Saya menentukan tempat untuk mendirikan tenda dipinggiran jalur pendakian yang dihimpit dua bukit. Hanya 2 tenda kami yang berdiri sore itu, sedangkan tenda-tenda lain berjarak agak berjauhan. Lumayanlah pikir saya, tidak akan terlalu ribut dan tujuan saya untuk menyesapi keheningan akan terkabul. Dengan sigap kubongkar ranselku kemudian membangun tenda. Hari mulai gelap, saya menyiapkan makanan dan berbagi dengan tenda tetangga. Namun keheningan hanya terjadi sesaat, karena sekitar pukul 19.00 malam rombongan lain datang dan mendirikan tenda cukup dekat dengan lapak kami. Sedikit sapa menyapa, saya berjalan mengelilingi sabana. Kerlap-kerlip lampu kota Boyolali di arah timur, bulan yang sempurna dan taburan bintang membuat malam itu terang benderang. Luar biasa.
Cuaca sangat dingin menusuk-nusuk, saya kembali ke tenda, sedangkan tenda Adam sudah tertutup dan tidak terdengar lagi suara. Saya hanya di dalam tenda sampai pukul 22:00, karena bosan saya keluar dan memasak air untuk membuat minuman hangat. Dingin semakin menjadi-jadi, tak ada satu orang pun di luar tenda dan keheningan mulai kembali saya rasakan. Tapi lagi-lagi hanya sesaat. Sekitar pukul 23:00 gerombolan lain datang dan mendirikan 3 tenda tepat bersebelahan mengepung tenda saya. Mengapa saya sebut mereka gerombolan, karena sepertinya mereka kurang beretika. Tidak ada tegur sapa, dan membuat keributan dengan berbicara keras, kadang berteriak dan memutar lagu cemen dengan music box. Membuat saya tidak karuan sepanjang malam, sehingga saya harus menyumpal telinga sampai pukul 02:00 pagi. Lelahpun terasa sia-sia malam itu.
 
Hari ke-dua
(05:30 – 06:00) Sabana 1 – Sabana 2
Setelah istirahat yang tidak bermutu akibat gerombolan ribut tadi, saya sudah tidak bisa kembali tidur sejak pukul 03:30. Membuat sarapan dan membangunkan Adam, menawari pinjaman kompor yang tentunya dibutuhkan untuk membuat sarapan. Saya tidak lantas melanjut perjalanan untuk summit attack. Lebih memilih menikmati sunrise di Sabana 1 dan memulai summit attack setelah matahari terbit. Satu hal yang mencuri perhatian saya adalah rerumputan dan pohon-pohon berwarna putih, ternyata warna putih itu adalah embun yang membeku (biasa disebut Bun Upas). Selidik punya selidik suhu tadi malam mencapai -1 derajat celcius, pantas saya terus-terusan menggigil di dalam tenda. Pukul 05:30 saya memulai summit attack bersama Adam dan temannya, lagi-lagi kami hanya bersama untuk beberapa langkah, karena saya lebih dulu melaju sedangkan mereka sibuk berfoto. Perjalanan cukup singkat melewati sebuah bukit, hanya 30 menit untuk sampai di Sabana 2.

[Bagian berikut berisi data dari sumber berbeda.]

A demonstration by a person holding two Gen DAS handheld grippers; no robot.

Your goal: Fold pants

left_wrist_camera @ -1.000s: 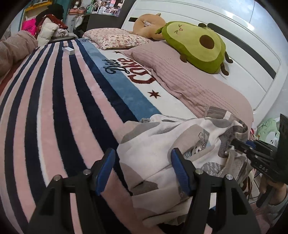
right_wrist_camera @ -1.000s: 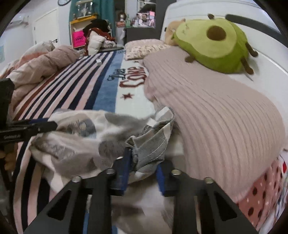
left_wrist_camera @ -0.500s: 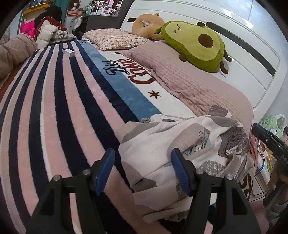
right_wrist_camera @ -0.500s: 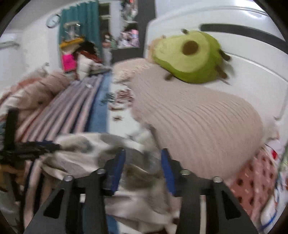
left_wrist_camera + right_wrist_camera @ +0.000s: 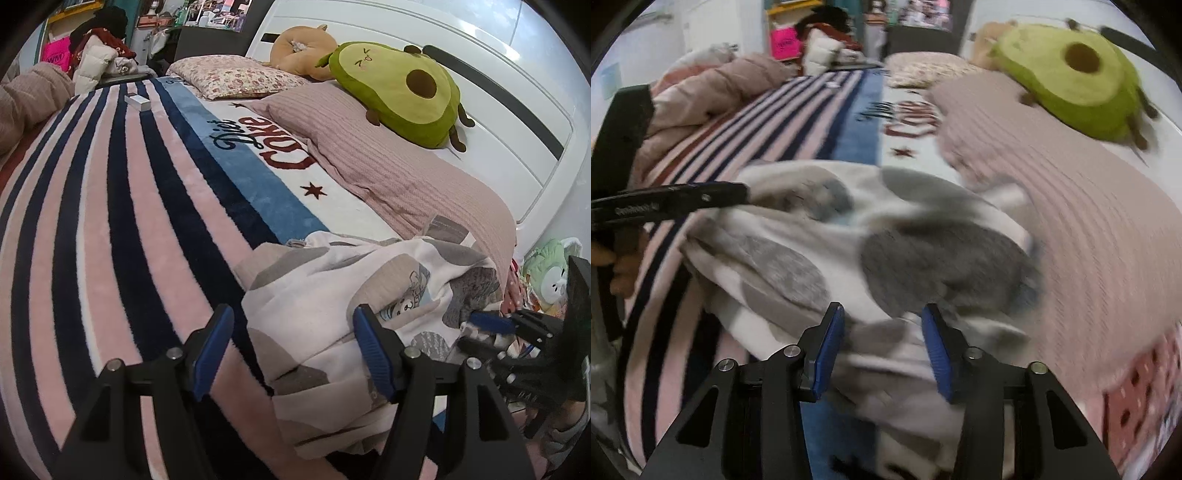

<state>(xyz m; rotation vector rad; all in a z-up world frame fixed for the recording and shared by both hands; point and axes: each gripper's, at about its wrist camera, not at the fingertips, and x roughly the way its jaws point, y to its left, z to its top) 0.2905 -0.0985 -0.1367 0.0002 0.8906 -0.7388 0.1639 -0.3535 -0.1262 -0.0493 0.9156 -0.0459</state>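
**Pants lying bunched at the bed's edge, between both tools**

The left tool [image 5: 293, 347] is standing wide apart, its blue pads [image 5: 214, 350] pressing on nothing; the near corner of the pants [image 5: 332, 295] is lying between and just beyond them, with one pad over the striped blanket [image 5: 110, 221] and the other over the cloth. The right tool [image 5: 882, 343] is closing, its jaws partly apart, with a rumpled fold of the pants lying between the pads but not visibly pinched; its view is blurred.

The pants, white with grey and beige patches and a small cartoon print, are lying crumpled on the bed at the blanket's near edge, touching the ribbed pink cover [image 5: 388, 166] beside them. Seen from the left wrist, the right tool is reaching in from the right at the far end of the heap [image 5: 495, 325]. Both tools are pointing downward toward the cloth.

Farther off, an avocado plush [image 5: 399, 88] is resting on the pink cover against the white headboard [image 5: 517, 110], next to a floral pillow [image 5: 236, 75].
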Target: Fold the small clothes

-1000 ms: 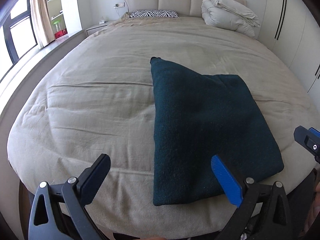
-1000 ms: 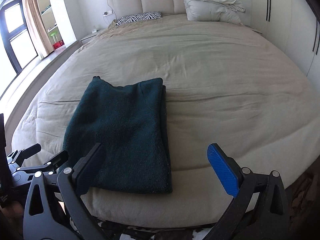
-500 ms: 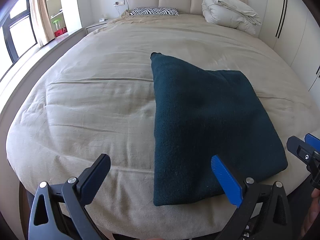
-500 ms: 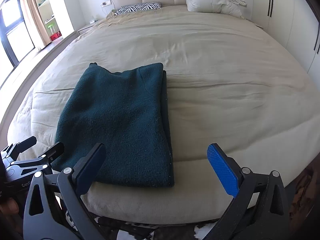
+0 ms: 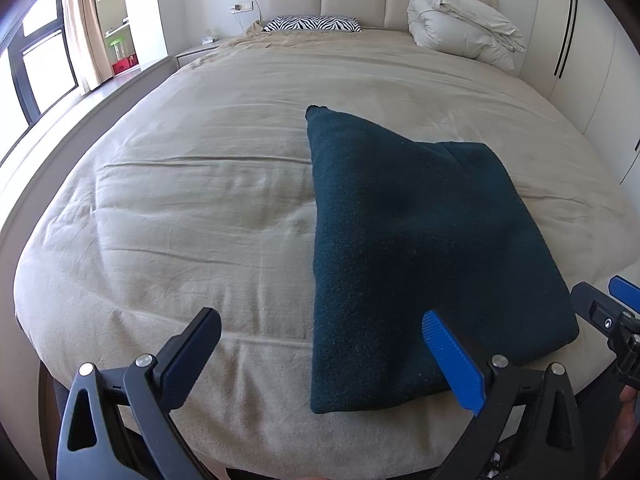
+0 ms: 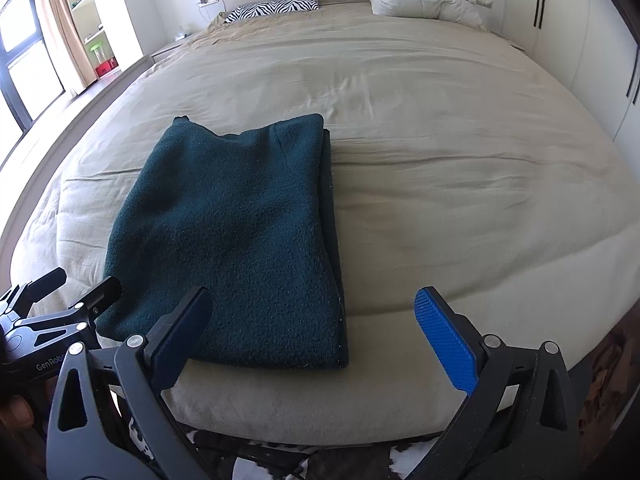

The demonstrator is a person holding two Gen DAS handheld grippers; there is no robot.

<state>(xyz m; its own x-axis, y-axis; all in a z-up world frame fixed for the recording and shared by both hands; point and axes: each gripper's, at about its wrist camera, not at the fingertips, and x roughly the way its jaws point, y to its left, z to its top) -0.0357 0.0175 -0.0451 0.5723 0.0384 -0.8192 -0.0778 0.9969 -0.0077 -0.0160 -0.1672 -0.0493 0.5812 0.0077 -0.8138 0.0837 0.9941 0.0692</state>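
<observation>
A dark teal knitted garment (image 5: pixel 416 248) lies folded flat near the foot of the beige bed (image 5: pixel 180 208); it also shows in the right wrist view (image 6: pixel 236 240). My left gripper (image 5: pixel 320 356) is open and empty, held over the bed's near edge by the garment's front left corner. My right gripper (image 6: pixel 312 332) is open and empty, over the garment's front right corner. Each gripper shows at the edge of the other's view: the right gripper (image 5: pixel 608 320) and the left gripper (image 6: pixel 60 300).
A zebra-print pillow (image 5: pixel 312 24) and a bundled white duvet (image 5: pixel 460 32) lie by the headboard. White wardrobes (image 5: pixel 580 40) stand on the right. A window and shelves (image 5: pixel 112 28) are on the left. A patterned rug (image 6: pixel 360 460) lies below the bed's foot.
Both grippers have moved a little forward and lower toward the garment's near edge. The garment has not moved. Both stay open.
</observation>
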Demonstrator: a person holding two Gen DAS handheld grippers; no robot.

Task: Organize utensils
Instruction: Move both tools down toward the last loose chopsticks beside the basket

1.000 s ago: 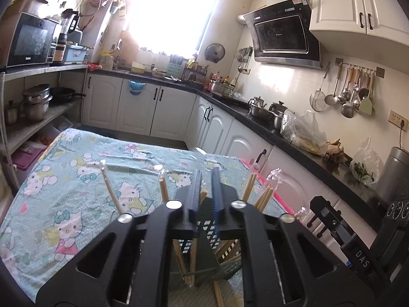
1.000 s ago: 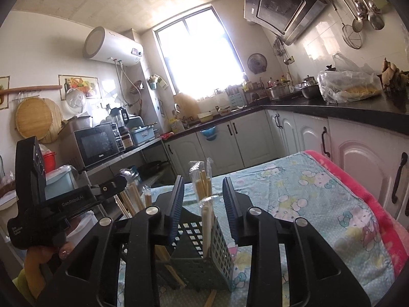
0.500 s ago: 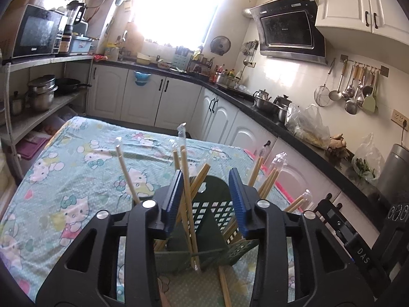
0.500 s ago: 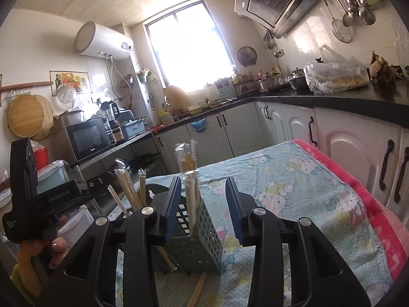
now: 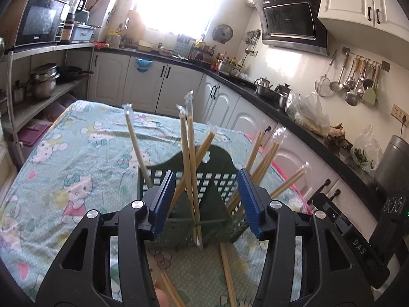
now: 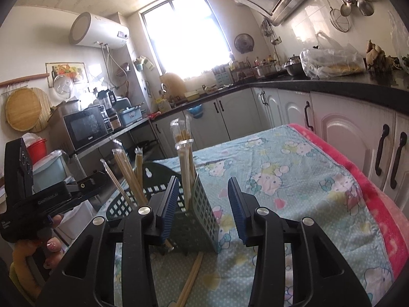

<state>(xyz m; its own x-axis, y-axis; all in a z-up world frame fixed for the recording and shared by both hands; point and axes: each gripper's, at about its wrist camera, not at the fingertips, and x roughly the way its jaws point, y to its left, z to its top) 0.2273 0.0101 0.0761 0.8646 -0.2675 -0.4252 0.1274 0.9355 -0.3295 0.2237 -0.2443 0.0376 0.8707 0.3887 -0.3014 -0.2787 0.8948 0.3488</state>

(06:00 – 07:30) Sabana 2 – Puncak
Di Sabana 2 saya hanya memandangi keindahannya sambil terus berjalan. Sabana 2 lebih luas dari Sabana 1 dan tidak terlalu banyak tenda yang berdiri di sini. Mengingat kejadian semalam, saya sedikit menyesal tidak meyakinkan Adam untuk mendirikan tenda di Sabana 2 agar bisa terhindar dari gerombolan bising di bawah sana. Dari Sabana 2 menuju puncak (Triangulasi dan Kenteng Songo) memakan waktu 1 jam 30 menit, dengan trek yang curam. Trek ini didominasi rumput ilalang dan bunga edelweiss. Saya mengambil jalur sebelah kiri menuju puncak Triangulasi terlebih dahulu, menikmatinya sejenak lalu menginjakan kaki di puncak Kenteng Songo, tepat pukul 07:30.
Setelah cukup berkeliling saya beristirahat di antara edelweiss untuk memandangi keindahan yang tidak habis-habisnya tertangkap retina mata, seketika itu pula perasaan haru luar biasa menghantam keras. Perasaan yang baru kali pertama saya rasakan. Saya cinta dengan semua ini, itu adalah pengakuan jujur dengan apa yang saya rasakan. Cukup lama saya merenung ditemani kopi hangat yang sengaja saya bawa. Sampai saya melihat Adam melambaikan tangan yang baru saja tiba di puncak Kenteng Songo. Ada rasa bangga dari sinar matanya yang berbinar-binar.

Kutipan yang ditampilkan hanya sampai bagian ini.